Thanks for the heads up. Wish it was for June when I have time off!


----------



## Grifgav (Jun 20, 2011)

It is up on recreation.gov right now! wish I could grab it.


----------



## Grifgav (Jun 20, 2011)

annnnnd, gone lol. that was fast.


----------



## restrac2000 (Mar 6, 2008)

Out of curiosity, with the basin at 65%, what is this year most comparable to for the hydrograph data on the USFS website?

Phillip


----------



## mania (Oct 21, 2003)

Whoever got it look me up I have the same launch day.


----------



## kayakfreakus (Mar 3, 2006)

restrac2000 said:


> Out of curiosity, with the basin at 65%, what is this year most comparable to for the hydrograph data on the USFS website?
> 
> Phillip


ftp://ftp.wcc.nrcs.usda.gov/states/id/webftp/recession/mf_salmon.pdf

Looks like they are saying 1979...


----------



## treemanji (Jan 23, 2011)

fiftyohmahasethut


----------



## fiya79 (Feb 9, 2010)

Funny. I happened to randomly browse through when it was available. I wondered if it would last long. That date doesn't work for me though. Close call.


----------



## lhowemt (Apr 5, 2007)

TAKE MEEEEEE!!!! (selway)


----------



## carvedog (May 11, 2005)

kayakfreakus said:


> ftp://ftp.wcc.nrcs.usda.gov/states/id/webftp/recession/mf_salmon.pdf
> 
> Looks like they are saying 1979...


The recession vs Banner is using 2005 for comparsion

ftp://ftp.wcc.nrcs.usda.gov/states/id/webftp/snow-stream/mfsalmon_halfmelt.gif


----------



## duct tape (Aug 25, 2009)

lhowemt said:


> TAKE MEEEEEE!!!! (selway)


Sure, blow off several invites, and now begging for a Selway trip!


----------



## duct tape (Aug 25, 2009)

carvedog said:


> The recession vs Banner is using 2005 for comparsion
> 
> ftp://ftp.wcc.nrcs.usda.gov/states/id/webftp/snow-stream/mfsalmon_halfmelt.gif


Jerry,

Sent you a PM.


----------



## lhowemt (Apr 5, 2007)

duct tape said:


> Sure, blow off several invites, and now begging for a Selway trip!

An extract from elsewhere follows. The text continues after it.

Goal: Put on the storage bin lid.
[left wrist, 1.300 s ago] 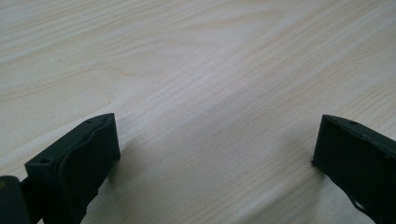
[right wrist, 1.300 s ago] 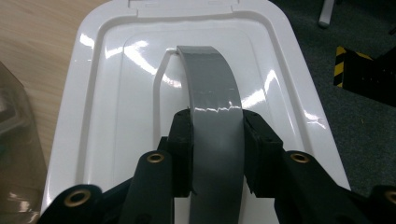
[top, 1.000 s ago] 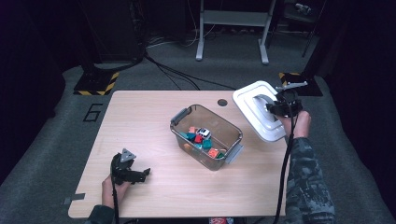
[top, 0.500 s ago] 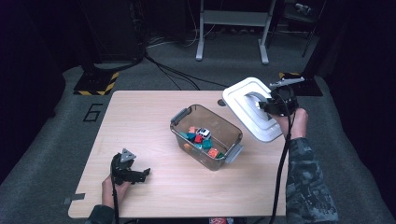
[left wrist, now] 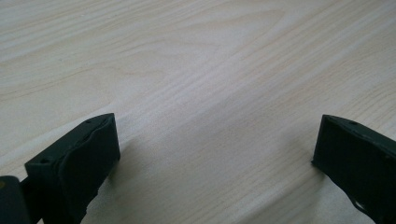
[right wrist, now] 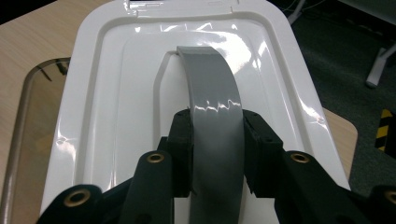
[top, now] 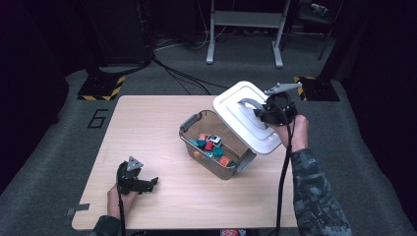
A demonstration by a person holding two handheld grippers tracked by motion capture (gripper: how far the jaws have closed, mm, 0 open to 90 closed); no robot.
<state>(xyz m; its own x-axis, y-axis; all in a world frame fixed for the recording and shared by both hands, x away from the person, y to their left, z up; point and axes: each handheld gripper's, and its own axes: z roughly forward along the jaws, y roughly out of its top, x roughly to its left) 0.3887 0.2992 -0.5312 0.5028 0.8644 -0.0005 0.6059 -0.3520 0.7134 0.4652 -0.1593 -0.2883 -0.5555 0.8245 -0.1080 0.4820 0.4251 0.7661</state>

It is my backyard! and ends up at my home away from home (between Lochsa and SF Clearwater)


----------



## restrac2000 (Mar 6, 2008)

Another one is currently available for the 18th.


----------



## bucketboater (Jul 9, 2012)

mania said:


> Whoever got it look me up I have the same launch day.

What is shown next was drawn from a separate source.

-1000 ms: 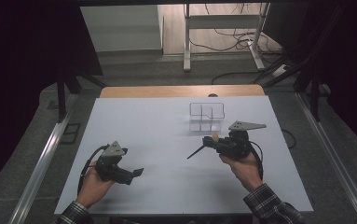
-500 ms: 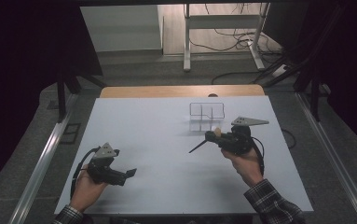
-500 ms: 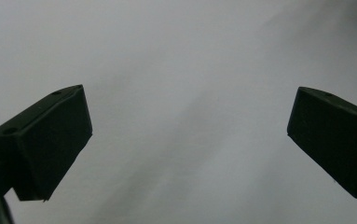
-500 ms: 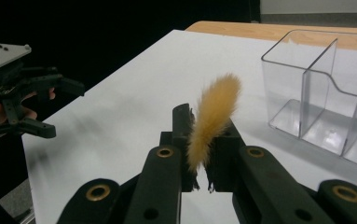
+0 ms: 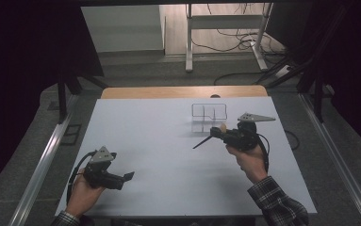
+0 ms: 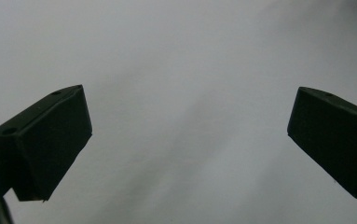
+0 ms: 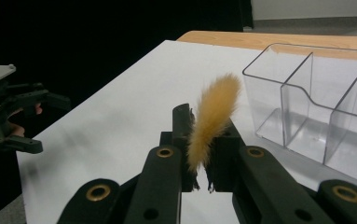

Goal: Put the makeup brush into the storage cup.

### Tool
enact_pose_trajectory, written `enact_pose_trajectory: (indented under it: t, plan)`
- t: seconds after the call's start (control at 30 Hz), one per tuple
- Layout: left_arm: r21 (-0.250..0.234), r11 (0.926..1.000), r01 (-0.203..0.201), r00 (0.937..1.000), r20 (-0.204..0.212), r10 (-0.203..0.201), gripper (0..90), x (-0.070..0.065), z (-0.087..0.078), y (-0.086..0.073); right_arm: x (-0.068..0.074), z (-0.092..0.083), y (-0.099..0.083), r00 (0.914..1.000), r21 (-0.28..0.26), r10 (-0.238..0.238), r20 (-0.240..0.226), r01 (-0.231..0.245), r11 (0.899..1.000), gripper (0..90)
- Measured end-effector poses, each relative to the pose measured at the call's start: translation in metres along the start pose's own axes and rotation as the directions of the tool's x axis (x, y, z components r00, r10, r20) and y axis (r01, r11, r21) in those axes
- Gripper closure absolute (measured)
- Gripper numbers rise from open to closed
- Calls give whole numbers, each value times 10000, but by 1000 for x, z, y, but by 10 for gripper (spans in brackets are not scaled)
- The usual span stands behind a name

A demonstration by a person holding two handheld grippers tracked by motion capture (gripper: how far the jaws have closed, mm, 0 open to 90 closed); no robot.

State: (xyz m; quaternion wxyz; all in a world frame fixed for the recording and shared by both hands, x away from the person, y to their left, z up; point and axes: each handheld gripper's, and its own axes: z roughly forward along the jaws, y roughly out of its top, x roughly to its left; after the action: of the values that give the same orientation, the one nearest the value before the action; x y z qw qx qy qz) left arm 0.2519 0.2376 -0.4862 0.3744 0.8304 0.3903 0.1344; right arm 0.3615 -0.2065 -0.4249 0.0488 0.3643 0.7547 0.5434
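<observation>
- Tan fluffy brush head (image 7: 213, 121) with a thin dark handle (image 5: 201, 141) sits clenched in the right gripper (image 7: 203, 135), beside the clear plastic 3-compartment organiser (image 7: 316, 116) near the desk's far edge.
- Left gripper (image 6: 188, 140), jaws released, hovers at the white desk's (image 5: 159, 141) near-left corner.

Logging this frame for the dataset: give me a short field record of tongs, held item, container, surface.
left tongs: open, nothing between the jaws, over bare table
right tongs: shut on brush
brush: tan bristle tuft sticks up past the jaws; dark handle points left in the high view
organizer: clear, divided, looks empty, just beyond the right tongs
table: white top
</observation>
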Motion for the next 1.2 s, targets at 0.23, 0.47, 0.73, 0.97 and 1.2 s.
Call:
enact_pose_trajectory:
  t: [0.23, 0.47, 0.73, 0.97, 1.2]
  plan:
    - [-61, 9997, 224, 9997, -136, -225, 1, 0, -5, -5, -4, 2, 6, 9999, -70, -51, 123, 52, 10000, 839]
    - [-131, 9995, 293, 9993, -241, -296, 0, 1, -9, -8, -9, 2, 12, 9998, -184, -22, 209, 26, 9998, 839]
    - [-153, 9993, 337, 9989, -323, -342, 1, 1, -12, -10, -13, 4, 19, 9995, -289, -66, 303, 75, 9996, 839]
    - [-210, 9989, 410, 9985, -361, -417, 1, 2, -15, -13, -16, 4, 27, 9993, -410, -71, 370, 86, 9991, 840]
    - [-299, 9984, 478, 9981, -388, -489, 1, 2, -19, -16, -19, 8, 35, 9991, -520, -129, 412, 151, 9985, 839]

Yeah brah, picked up permit for the 18 th this am. We won't be hard to find. 3 stack of sotars and late night dance party complete with a disco ball at boundary.


----------



## mania (Oct 21, 2003)

bucketboater said:


> Yeah brah, picked up permit for the 18 th this am. We won't be hard to find. 3 stack of sotars and late night dance party complete with a disco ball at boundary.


Nice.  look for the purple escape van mix of cats and kayaks.


----------